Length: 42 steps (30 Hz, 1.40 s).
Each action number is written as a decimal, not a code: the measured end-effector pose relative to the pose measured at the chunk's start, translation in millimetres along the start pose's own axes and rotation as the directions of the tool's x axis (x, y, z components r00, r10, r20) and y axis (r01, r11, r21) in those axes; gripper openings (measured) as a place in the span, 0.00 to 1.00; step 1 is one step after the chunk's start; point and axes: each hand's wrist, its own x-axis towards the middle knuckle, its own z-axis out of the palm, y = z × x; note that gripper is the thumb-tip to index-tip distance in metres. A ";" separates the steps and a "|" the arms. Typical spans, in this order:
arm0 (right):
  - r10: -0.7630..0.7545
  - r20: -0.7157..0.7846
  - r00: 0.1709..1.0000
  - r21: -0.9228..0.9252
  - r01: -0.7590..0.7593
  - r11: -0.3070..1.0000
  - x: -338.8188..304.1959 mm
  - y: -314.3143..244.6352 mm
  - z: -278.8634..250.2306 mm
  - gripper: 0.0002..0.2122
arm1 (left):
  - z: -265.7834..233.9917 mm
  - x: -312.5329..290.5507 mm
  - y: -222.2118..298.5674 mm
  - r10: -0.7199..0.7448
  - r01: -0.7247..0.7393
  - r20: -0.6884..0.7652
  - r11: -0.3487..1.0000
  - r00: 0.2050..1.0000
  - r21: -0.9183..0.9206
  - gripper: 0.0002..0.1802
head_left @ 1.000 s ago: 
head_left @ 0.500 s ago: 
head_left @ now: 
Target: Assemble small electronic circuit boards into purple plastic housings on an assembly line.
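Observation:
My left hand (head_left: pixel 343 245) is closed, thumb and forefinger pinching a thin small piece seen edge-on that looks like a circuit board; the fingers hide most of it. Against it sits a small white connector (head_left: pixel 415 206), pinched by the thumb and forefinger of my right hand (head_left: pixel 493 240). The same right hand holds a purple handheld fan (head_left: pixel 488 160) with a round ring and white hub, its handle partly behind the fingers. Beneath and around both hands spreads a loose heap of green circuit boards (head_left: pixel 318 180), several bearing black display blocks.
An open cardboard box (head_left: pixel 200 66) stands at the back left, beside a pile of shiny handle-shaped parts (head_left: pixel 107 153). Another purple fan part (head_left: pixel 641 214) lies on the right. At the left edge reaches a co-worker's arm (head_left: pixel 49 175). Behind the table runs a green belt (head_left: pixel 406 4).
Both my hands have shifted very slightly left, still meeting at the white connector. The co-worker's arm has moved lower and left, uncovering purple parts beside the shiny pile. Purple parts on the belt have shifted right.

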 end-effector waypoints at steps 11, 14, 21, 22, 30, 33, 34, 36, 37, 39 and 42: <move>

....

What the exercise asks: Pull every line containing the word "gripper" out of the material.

Exercise solution:
Each action number is written as a decimal, not a code: the measured end-effector pose relative to the pose measured at the chunk's start, translation in millimetres along the start pose's own axes and rotation as the directions of the tool's x axis (x, y, z components r00, r10, r20) and y axis (r01, r11, r21) in those axes; gripper openings (measured) as a place in the span, 0.00 to 1.00; step 1 is one step after the chunk's start; point and axes: each hand's wrist, its own x-axis towards the middle knuckle, its own z-axis out of the palm, y = z × x; note that gripper is the thumb-tip to index-tip distance in metres. A ";" separates the steps and a "|" the arms. Typical spans, in this order:
  - gripper: 0.0002..0.2122
  - gripper: 0.0002..0.1802

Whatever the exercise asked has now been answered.